Banyak hal yang akan sampaikan, tapi mungkin hanya akan saya tulis saja dalam beberapa poin di bawah ini, mengenai rasa syukur saya yang amat dalam.

Puji Tuhan 1:
Operasi hari Kamis tanggal 29 Januari 2009 telah berjalan dengan lancar dan sukses selama 6.5 jam. Walaupun lebih lama dari estimasi selama 4-5 jam, tetapi semuanya berhasil baik. Paru-paru berhasil dibuka. Untuk detailnya: saluran utama paru kanan, dibelah seperti buncis hehehe, kemudian ditambal dengan membran dari jantung. Dokternya sempat bikin takut karena beliau menyatakan ini adalah operasi besar.

Puji Tuhan 2:
Bronkoskopi hari Jumat tanggal 30 Januari 2009 di ruang ICU, menyatakan paru atas, tengah, dan bawah sudah terbuka salurannya. Bisa keluar dari ICU hari Senin minggu depannya (walaupun sebelumnya ada perdebatan antar dokter kapan saya bisa keluar).

Puji Tuhan 3:
Bronkiotoilet hari Selasa tanggal 3 Februari 2009 menyatakan dahak-dahak yang melekat di saluran sudah berhasil dibersihkan, sehingga memberikan jalan yang cukup untuk udaranya. Nafas sudah jauh lebih lancar walaupun produksi dahak masih banyak.

Puji Tuhan 4:
Sabtu tanggal 7 Februari 2009 selang untuk pembuangan darah sisa, telah dilepas oleh dokter bedah. Selang tersebut ternyata masuk ke dalam tubuh sepanjang 20 cm. Pantas saja ngilunya setengah mati kalau bergerak. Saya jadi sudah bisa ke toilet sendiri deh :) Gak bawa-bawa penampung redux yang besarnya kayak kotak accu.

Puji Tuhan 5:
Pemulihan sampai saat ini berjalan lancar. Saya sudah bisa duduk, jalan, dan nafsu makan sudah mulai membaik. Bronkiotoilet selanjutnya akan dilaksanakan Selasa tanggal 10 Februari 2009. Doain ya. Oh iya, setiap kali bronkiotoilet itu, dilaksanakannya di ruang bedah juga dengan bius umum.

Puji Tuhan 6:
Dukungan dari keluarga dan teman luar biasa besarnya. Special thanks to Mama dan Ardi. Terutama buat Mama yang setiap malam nunggu di rumah sakit.

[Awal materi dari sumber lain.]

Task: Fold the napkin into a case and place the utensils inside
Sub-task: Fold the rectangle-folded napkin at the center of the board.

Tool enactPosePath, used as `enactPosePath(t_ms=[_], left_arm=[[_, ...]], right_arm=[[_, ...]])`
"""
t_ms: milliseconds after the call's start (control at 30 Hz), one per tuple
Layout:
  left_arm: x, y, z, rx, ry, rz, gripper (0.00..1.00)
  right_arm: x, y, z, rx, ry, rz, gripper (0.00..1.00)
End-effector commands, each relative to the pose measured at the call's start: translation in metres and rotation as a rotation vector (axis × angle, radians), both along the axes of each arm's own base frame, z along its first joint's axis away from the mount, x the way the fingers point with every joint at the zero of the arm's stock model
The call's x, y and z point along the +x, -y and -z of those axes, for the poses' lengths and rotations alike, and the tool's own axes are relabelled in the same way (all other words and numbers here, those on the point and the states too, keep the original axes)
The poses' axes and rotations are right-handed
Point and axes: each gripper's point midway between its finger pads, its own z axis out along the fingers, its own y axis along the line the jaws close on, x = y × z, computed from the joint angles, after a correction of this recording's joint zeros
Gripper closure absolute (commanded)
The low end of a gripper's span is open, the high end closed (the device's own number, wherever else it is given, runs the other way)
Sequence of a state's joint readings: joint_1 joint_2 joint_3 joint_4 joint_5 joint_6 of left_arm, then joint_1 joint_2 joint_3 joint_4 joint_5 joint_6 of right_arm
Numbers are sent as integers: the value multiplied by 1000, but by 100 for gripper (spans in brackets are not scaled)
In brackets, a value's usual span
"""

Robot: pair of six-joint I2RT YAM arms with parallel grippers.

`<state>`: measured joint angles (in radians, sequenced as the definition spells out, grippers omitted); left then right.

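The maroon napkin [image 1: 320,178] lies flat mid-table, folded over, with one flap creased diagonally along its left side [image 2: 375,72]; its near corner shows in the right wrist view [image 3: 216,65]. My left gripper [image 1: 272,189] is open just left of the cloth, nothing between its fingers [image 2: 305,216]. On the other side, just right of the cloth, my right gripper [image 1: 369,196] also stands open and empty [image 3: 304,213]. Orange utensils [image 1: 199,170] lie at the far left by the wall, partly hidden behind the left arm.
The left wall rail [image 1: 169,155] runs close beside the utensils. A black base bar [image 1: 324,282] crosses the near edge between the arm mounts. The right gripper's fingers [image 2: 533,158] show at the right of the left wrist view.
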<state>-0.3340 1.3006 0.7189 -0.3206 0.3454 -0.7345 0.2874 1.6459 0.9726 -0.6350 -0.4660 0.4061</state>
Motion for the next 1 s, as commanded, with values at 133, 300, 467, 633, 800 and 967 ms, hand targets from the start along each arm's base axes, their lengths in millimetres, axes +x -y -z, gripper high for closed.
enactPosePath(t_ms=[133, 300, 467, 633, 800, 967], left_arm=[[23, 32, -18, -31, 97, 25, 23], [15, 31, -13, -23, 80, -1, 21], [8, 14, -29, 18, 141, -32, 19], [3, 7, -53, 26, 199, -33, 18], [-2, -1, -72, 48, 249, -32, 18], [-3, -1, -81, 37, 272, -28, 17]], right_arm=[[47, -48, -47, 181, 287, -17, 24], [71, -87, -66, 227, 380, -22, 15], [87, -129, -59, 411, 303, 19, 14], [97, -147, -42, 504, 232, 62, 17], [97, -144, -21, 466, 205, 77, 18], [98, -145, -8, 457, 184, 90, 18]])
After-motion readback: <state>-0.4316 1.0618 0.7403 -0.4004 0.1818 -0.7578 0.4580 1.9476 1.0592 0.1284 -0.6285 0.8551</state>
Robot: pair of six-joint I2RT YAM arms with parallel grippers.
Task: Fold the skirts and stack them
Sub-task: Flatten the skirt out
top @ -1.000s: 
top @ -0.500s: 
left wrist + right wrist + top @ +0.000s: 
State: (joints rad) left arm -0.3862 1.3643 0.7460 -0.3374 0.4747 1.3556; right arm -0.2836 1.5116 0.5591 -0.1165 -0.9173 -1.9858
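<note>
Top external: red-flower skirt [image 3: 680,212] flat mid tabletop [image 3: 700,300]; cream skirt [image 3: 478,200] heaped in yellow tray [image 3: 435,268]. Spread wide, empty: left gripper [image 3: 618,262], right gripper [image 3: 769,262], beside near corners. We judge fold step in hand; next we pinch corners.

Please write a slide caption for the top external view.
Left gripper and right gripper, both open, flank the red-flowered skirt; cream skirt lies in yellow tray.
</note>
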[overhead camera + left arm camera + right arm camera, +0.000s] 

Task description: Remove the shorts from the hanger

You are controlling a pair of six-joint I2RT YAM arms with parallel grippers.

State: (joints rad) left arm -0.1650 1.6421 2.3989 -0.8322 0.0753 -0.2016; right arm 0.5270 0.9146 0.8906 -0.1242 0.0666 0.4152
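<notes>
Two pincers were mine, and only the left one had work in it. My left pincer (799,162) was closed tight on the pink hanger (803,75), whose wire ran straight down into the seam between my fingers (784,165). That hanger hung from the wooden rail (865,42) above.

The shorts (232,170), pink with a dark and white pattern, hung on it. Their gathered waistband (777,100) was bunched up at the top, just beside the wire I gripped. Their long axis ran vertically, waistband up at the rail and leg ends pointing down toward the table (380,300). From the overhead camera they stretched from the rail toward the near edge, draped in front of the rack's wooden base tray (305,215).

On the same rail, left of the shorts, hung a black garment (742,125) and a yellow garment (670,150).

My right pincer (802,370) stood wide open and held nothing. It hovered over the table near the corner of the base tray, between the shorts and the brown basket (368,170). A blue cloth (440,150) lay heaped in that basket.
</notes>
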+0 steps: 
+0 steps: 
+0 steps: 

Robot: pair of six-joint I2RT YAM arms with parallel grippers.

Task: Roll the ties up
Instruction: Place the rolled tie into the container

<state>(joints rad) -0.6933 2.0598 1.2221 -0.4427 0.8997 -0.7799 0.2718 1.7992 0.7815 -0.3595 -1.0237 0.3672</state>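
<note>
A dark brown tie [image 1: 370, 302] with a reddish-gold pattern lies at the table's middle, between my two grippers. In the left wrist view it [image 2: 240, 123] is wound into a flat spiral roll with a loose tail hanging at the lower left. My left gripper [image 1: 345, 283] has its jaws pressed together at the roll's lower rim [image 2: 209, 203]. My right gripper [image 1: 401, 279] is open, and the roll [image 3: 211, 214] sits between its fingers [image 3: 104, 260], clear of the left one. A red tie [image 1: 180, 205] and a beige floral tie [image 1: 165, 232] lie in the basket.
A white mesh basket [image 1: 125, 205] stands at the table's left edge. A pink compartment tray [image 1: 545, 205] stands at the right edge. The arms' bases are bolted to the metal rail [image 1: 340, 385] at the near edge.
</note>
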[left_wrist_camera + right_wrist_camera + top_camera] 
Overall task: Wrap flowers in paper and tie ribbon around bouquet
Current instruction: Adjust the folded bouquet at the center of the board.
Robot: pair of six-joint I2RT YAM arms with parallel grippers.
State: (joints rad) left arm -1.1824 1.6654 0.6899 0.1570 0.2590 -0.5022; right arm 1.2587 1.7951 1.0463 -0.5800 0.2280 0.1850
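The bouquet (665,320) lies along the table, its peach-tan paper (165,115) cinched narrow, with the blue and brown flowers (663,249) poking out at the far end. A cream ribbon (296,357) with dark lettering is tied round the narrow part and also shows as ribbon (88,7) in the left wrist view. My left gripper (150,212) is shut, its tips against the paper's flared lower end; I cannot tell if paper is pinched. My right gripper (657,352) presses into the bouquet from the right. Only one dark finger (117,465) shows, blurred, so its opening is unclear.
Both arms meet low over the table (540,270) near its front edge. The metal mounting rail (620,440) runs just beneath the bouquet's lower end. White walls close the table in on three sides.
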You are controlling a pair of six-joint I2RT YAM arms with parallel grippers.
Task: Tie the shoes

Masih banyak lagi Puji Tuhan lainnya yang tidak bisa saya sebutkan. Sekedar update saja sampai saat ini, kalau saya baik-baik saja dan pulih. Terima kasih untuk seluruh dokter dan team medis, sampai saat ini yang saya ingat adalah Prof. Nirwan, Dr. Ani, Dr. Agung, Dr. Arman, Dr. Budi, Dr. Ranjin, Dr. Nevi, Dr. Tommy, Sr. Cahyati, Sr. Made, Pak Kiryadi (fisiotherapist), puluhan dokter lainnya dan suster yang merawat saya. Sampai saat ini saya masih di RS Persahabatan, tetapi saya harap doanya untuk proses pemulihan ini, supaya bisa segera keluar dari rumah sakit, mulai theraphy dan rawat jalan, dan kembali ke aktifitas seperti biasa.

Terima kasih untuk segala bentuk perhatian, doa, dan cinta yang luar biasa dari semua orang. Tuhan pasti memberikan balasan untuk anda semua.

Dr. Ranjin once said in the Central Operating Room,"Leony, did you know that you get a second life? We're just human beings. Don't forget to pray."